◆ **What the task asks**: Skip the pictures and repeat each line of the data exactly.

◆ **Supplied material**:
Start of Block

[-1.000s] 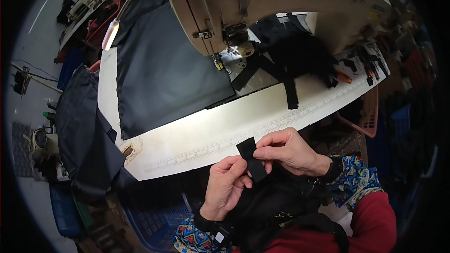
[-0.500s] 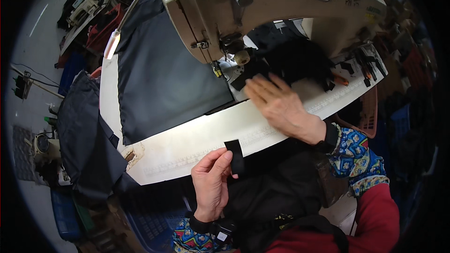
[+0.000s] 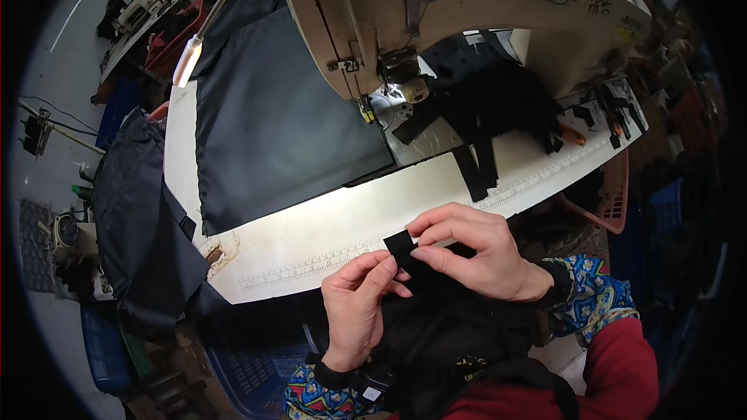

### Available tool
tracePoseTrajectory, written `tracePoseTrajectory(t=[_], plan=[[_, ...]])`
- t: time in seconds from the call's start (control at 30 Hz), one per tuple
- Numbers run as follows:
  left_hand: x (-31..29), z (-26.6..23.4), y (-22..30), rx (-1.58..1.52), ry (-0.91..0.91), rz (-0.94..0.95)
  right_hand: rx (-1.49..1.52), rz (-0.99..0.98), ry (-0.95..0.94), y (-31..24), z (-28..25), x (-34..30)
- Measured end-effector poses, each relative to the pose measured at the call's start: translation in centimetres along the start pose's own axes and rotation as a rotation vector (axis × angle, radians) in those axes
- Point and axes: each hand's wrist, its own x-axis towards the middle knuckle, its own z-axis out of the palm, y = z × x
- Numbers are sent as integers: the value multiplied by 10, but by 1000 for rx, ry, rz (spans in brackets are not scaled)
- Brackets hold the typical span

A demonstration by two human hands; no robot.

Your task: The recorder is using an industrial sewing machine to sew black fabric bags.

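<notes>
A short black fabric strip [image 3: 400,244] is stretched between my two hands, just over the front edge of the sewing table. My left hand [image 3: 356,307] pinches its left side between thumb and forefinger. On its other side my right hand [image 3: 478,255] closes thumb and fingertips on the strip, with a small pale spot showing there that I cannot make out. Behind my hands stands a beige sewing machine [image 3: 498,4]. A large dark fabric panel [image 3: 288,117] lies flat to the left of its needle. Several black strips [image 3: 482,171] hang out of a dark heap under its arm.
The white table edge [image 3: 327,253] carries printed ruler marks. Small tools and an orange-handled cutter [image 3: 573,134] lie at the right. A lit lamp [image 3: 187,62] hangs at the left. Dark cloth [image 3: 144,225] drapes over the left edge; a blue basket [image 3: 257,369] and a pink basket [image 3: 615,194] stand below.
My right hand has come back from the heap by the needle toward my left and now grips the strip too. Strips from the heap now lie over the table's ruler marks.
</notes>
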Motion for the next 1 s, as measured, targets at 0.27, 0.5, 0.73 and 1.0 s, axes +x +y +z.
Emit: tracePoseTrajectory(t=[0.27, 0.5, 0.73, 1.0], plan=[[-3, 10, 0, 86, 22, 65, 289, 460, -54, -9, 0, 1], [9, -11, 10, 439, 67, 232, -439, -236, -24, 41, -9, 36], [40, -7, 41, 1062, -91, 500, -898, -468, -275, 63, -23, 96], [124, -3, 60, 1967, -334, 1378, -463, -99, -125, 63, -19, 103]])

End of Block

◆ **Written solution**:
[-1.000s] 
[-0.500s] 
[+0.000s] 

### Available tool
tracePoseTrajectory, written `tracePoseTrajectory(t=[_], plan=[[_, ...]])`
- t: time in seconds from the call's start (control at 30 Hz), one per tuple
- Numbers run as follows:
  left_hand: x (-31..29), z (-26.6..23.4), y (-22..30), rx (-1.58..1.52), ry (-0.91..0.91), rz (-0.94..0.95)
  right_hand: rx (-1.49..1.52), rz (-0.99..0.98), ry (-0.95..0.94), y (-31..24), z (-28..25), x (-34..30)
- Measured end-effector poses, each relative to the pose measured at the call's start: translation in centimetres along the start pose's own axes and rotation as a rotation vector (axis × angle, radians) in those axes
- Point and axes: each hand's wrist, its own x-axis towards the middle knuckle, its own z-axis out of the palm, y = z × x
- Numbers are sent as integers: the value multiplied by 10, but by 1000 for rx, ry, rz (spans in brackets are not scaled)
- Brackets hold the typical span

A demonstration by two human hands; no robot.

Your task: The recorder is using an industrial sewing machine to sew black fabric bags.

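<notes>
A short black fabric strip [image 3: 400,244] is stretched between my two hands, just over the front edge of the sewing table. My left hand [image 3: 356,307] pinches its left side between thumb and forefinger. On its other side my right hand [image 3: 478,255] closes thumb and fingertips on the strip, with a small pale spot showing there that I cannot make out. Behind my hands stands a beige sewing machine [image 3: 498,4]. A large dark fabric panel [image 3: 288,117] lies flat to the left of its needle. Several black strips [image 3: 482,171] hang out of a dark heap under its arm.
The white table edge [image 3: 327,253] carries printed ruler marks. Small tools and an orange-handled cutter [image 3: 573,134] lie at the right. A lit lamp [image 3: 187,62] hangs at the left. Dark cloth [image 3: 144,225] drapes over the left edge; a blue basket [image 3: 257,369] and a pink basket [image 3: 615,194] stand below.
My right hand has come back from the heap by the needle toward my left and now grips the strip too. Strips from the heap now lie over the table's ruler marks.
</notes>
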Motion for the next 1 s, as measured, targets at 0.27, 0.5, 0.73 and 1.0 s, axes +x +y +z.
Emit: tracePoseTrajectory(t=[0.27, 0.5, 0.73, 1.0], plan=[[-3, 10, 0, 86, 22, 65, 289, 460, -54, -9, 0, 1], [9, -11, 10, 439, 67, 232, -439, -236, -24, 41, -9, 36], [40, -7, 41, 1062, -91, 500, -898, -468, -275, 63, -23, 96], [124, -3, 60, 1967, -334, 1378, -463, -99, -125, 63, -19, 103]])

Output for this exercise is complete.